Telescope team-up sees Hubble and Webb working together

After two images we shared last week showed how scientific knowledge can be increased by tools like the Hubble Space Telescope and the James Webb Space Telescope imaging the same target separately, this week sees a project in which data from the two telescopes has been brought together.

Both telescopes were trained on the galaxy pair VV 191 and showed how light from the elliptical galaxy on the left filters through the dusty arms of the spiral galaxy on the right. That allowed researchers to learn about the dust in the spiral galaxy. “This is a rather unique opportunity to measure how much dust has been produced in this spiral galaxy, like our own, by previous generations of stars,” explained lead researcher Rogier Windhorst of Arizona State University in a statement. “Mind you that this is the kind of dust that the next generation of stars and planets, and in our case people, are also formed from.”

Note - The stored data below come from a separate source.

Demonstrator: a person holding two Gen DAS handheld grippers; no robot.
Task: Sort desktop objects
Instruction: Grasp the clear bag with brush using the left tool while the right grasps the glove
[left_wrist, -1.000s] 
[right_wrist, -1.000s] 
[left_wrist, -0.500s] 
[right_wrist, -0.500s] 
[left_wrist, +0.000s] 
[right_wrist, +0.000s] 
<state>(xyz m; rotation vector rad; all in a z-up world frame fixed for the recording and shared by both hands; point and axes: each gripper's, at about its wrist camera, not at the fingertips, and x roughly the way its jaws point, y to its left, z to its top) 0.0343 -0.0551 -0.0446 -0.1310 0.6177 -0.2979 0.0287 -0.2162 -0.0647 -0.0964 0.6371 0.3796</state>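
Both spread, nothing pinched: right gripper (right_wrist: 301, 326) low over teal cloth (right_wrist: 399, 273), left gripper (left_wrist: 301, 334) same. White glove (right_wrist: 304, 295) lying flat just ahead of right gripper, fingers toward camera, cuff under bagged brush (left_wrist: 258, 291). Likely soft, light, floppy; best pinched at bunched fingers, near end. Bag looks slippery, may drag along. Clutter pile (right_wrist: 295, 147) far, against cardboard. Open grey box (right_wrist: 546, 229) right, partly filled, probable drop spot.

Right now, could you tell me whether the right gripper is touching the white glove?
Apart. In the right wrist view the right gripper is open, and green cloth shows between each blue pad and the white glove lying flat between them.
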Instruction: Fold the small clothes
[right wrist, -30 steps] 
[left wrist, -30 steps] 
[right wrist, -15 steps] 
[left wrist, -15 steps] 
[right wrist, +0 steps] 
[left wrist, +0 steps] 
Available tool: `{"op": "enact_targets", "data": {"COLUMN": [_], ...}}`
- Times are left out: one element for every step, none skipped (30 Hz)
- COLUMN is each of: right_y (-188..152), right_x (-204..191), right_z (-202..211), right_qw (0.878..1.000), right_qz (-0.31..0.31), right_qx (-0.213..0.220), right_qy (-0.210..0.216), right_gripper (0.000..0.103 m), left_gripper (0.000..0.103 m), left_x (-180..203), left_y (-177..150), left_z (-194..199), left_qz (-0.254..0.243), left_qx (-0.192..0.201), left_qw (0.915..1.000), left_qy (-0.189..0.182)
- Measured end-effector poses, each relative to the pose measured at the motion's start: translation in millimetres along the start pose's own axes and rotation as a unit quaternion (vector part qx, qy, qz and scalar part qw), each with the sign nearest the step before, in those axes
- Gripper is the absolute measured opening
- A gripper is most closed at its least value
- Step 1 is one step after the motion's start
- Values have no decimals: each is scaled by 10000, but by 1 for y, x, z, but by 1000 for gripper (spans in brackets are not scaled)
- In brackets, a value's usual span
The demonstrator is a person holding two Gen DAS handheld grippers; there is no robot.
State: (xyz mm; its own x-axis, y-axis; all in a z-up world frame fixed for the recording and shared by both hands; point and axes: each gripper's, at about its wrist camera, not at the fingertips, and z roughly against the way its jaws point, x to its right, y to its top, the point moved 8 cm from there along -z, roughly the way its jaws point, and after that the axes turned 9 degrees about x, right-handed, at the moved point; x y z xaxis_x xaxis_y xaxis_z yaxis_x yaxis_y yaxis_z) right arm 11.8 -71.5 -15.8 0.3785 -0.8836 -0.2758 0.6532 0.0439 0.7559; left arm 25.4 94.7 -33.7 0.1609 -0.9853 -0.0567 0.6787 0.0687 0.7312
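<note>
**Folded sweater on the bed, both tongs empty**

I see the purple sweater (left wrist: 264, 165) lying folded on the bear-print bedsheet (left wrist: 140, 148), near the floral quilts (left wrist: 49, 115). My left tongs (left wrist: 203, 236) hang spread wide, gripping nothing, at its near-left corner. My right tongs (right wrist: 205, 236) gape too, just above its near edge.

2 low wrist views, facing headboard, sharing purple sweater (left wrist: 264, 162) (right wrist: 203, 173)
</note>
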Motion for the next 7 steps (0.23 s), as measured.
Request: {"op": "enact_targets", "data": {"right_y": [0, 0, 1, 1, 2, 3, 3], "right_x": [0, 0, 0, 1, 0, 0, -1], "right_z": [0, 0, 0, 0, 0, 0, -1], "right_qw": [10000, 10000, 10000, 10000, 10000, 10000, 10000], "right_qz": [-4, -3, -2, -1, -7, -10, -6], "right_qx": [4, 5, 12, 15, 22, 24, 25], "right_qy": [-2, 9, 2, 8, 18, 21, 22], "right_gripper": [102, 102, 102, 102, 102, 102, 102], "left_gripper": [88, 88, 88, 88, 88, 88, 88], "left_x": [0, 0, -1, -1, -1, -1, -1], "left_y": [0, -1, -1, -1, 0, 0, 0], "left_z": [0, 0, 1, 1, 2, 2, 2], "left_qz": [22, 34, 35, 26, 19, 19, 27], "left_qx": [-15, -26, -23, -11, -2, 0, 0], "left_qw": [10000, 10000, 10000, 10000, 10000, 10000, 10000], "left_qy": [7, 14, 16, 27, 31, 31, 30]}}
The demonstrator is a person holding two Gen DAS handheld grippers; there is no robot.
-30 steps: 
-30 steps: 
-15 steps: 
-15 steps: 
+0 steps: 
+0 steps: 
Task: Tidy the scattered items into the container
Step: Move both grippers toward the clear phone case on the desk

By combining data from NASA’s James Webb Space Telescope and NASA’s Hubble Space Telescope, researchers were able to trace light that was emitted by the large white elliptical galaxy at left through the spiral galaxy at right and identify the effects of interstellar dust in the spiral galaxy. This image of galaxy pair VV 191 includes near-infrared light from Webb, and ultraviolet and visible light from Hubble. SCIENCE: NASA, ESA, CSA, Rogier Windhorst (ASU), William Keel (University of Alabama), Stuart Wyithe (University of Melbourne), JWST PEARLS Team IMAGE PROCESSING: Alyssa Pagan (STScI)

Hubble observes primarily in the visible light and ultraviolet portions of the electromagnetic spectrum, while Webb looks at the infrared range which is beyond human vision. In pairing up data from both telescopes, researchers used Hubble data for bluish tones in the image and Webb data to pick up on the dust features.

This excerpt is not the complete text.